Plexus estimates that trades, on average, cost 47 cents per share, including brokerage commissions and market impact. Large-cap stocks typically cost slightly less than that to buy and sell.
Texas Permanent accepted a bid from the broker to pay 5.8 cents per share in commissions and market impact, but actually came out ahead in the restructuring of its entire portfolio. Plexus had estimated Texas could incur trading costs of 12.1 cents per share.
Ohio Police & Fire accepted a bid of 4.3 cents per share, but paid 7.5 cents per share in trading costs.
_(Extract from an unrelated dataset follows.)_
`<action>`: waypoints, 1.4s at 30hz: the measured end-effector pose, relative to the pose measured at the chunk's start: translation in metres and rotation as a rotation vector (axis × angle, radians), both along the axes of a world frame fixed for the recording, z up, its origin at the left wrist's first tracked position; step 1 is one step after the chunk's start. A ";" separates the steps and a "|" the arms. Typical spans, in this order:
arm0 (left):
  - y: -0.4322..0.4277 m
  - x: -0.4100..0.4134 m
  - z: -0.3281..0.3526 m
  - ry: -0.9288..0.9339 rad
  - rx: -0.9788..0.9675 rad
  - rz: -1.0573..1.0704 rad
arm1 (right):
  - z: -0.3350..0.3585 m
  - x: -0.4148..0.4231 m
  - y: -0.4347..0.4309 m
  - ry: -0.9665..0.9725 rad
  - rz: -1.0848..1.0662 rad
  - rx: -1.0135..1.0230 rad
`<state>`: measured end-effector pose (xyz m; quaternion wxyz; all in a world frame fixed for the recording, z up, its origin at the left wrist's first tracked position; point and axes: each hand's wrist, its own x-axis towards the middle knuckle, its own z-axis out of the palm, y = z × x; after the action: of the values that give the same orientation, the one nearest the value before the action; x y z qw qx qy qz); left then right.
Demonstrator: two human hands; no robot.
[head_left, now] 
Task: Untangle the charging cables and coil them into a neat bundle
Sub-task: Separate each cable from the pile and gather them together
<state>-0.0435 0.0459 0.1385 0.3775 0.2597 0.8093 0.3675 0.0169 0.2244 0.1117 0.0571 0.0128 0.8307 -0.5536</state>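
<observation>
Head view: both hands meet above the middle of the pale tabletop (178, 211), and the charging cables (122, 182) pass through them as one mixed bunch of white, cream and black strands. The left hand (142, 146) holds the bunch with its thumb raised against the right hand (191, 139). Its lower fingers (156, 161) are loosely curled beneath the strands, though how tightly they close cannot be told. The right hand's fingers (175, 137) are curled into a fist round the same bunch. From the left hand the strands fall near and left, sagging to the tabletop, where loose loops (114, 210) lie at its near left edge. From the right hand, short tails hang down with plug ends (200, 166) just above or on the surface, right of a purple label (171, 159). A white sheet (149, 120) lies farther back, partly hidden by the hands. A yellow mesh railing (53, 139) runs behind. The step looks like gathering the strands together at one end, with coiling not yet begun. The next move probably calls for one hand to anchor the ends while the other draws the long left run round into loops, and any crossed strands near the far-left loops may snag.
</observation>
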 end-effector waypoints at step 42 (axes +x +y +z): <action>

Plexus had estimated Ohio could pay as much as 13.9 cents per share.
(Plexus used those estimates of 12.1 cents per share and 13.9 cents per share to arrive at the amount each fund saved.)
"Together, they achieved better pricing than they would have on their own," noted Alan Rubenfeld, director in the global portfolio trading group of Deutsche Bank Securities.
Holland Timmins, acting executive administrator of the $18 billion Texas Permanent endowment, concurred. "This trade was clearly a home run," he said. "I don't think it's a once-in-a-lifetime opportunity, but I don't think it will be real common because there are a number of pieces that need to fall into place."
William J. Estabrook, executive director at the $7.7 billion Ohio Police & Fire fund, added: "We would do it again if the opportunity presented itself."
As part of its portfolio restructuring, Texas Permanent combined its $2.4 billion active domestic large-cap equity portfolios into an internally managed passive S&P 500 portfolio, terminating large-cap equity managers Capital Guardian Trust Co., Dresdner RCM Global Investors, Harbor Capital Management and Northern Trust Global Investments.
Additionally, the endowment shifted $800 million from an internally managed core fixed-income portfolio to the internally managed S&P 500 index portfolio, raising it to $6.4 billion, Mr. Timmins said. All but $400 million of that shift was bundled together and traded through Deutsche Bank; the fund bought the remaining $400 million in a separate transaction, not through Deutsche Bank.
In other words, Texas Permanent sold $2.4 billion of large-cap stocks (including $228 million in the "natural trade" that Ohio Police & Fire bought), and bought $2.9 billion of the S&P 500 index through Deutsche Bank, trading a total of approximately $5.3 billion.